* [Exercise brief]: Go through the material below and copy all lines with "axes".

* [Supplied data]:
+---+
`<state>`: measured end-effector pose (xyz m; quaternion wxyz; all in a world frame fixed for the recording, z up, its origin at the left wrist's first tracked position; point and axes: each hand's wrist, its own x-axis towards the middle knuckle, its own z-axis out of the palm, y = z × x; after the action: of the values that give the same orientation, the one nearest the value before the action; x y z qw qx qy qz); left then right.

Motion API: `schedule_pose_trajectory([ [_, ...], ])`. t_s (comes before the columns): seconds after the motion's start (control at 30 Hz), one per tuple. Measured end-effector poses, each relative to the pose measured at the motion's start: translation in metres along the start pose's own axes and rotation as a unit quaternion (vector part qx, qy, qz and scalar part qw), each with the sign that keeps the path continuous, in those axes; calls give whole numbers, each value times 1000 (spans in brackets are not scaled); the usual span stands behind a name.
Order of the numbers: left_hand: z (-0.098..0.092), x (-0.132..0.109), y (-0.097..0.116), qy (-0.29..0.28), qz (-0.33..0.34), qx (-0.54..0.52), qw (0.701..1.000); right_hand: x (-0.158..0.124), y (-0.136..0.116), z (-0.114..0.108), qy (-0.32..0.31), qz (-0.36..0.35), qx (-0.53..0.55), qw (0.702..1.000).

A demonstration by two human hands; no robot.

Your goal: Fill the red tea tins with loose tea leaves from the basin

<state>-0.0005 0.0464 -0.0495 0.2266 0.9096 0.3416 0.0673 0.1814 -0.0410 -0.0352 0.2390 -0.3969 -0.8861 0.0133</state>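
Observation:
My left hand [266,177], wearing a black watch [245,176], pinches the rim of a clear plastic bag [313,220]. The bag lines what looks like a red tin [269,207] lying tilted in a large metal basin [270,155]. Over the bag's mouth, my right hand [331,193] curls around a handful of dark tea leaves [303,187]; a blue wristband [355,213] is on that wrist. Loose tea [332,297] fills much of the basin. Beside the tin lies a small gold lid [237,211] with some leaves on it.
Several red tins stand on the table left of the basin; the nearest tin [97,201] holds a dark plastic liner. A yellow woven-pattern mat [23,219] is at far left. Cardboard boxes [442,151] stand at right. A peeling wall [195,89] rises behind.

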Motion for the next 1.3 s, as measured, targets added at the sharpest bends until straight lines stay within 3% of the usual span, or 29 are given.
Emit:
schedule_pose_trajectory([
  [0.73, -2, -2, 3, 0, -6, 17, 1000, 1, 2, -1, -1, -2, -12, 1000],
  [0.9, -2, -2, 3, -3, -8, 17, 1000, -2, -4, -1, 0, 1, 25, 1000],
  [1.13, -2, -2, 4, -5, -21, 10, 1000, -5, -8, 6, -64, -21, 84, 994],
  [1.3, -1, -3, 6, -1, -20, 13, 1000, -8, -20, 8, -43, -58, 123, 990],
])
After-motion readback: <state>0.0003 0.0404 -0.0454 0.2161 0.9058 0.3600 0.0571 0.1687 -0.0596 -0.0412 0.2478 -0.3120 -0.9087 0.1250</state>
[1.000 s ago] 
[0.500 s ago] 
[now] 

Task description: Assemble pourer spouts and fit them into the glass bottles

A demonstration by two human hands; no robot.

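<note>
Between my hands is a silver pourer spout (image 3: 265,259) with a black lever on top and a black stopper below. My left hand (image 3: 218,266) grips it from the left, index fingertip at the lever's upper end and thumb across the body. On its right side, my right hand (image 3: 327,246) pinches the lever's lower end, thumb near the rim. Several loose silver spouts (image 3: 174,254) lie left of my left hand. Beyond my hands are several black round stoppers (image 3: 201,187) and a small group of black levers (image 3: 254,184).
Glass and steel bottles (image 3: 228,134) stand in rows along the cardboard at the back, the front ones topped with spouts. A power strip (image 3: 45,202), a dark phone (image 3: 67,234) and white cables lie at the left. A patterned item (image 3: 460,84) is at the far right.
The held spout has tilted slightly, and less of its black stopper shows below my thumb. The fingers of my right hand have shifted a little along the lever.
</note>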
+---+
* [Problem solution]:
`<state>`: measured end-effector pose (xyz m; quaternion wxyz; all in a world frame fixed for the recording, z up, its origin at the left wrist's first tracked position; point and axes: each hand's wrist, its own x-axis towards the middle knuckle, its own z-axis out of the palm, y = z × x; after the action: of the values that give the same orientation, the one nearest the value before the action; x y z qw qx qy qz); left then right.
Motion API: `schedule_pose_trajectory([ [_, ...], ])`. t_s (comes before the columns): seconds after the motion's start (control at 30 Hz), one per tuple. Measured end-effector poses, each relative to the pose measured at the motion's start: translation in metres along the start pose's own axes and rotation as a unit quaternion (vector part qx, qy, qz and scalar part qw), each with the sign that keeps the path continuous, in those axes; calls give whole numbers, each value times 1000 (spans in brackets are not scaled); the usual span stands behind a name.

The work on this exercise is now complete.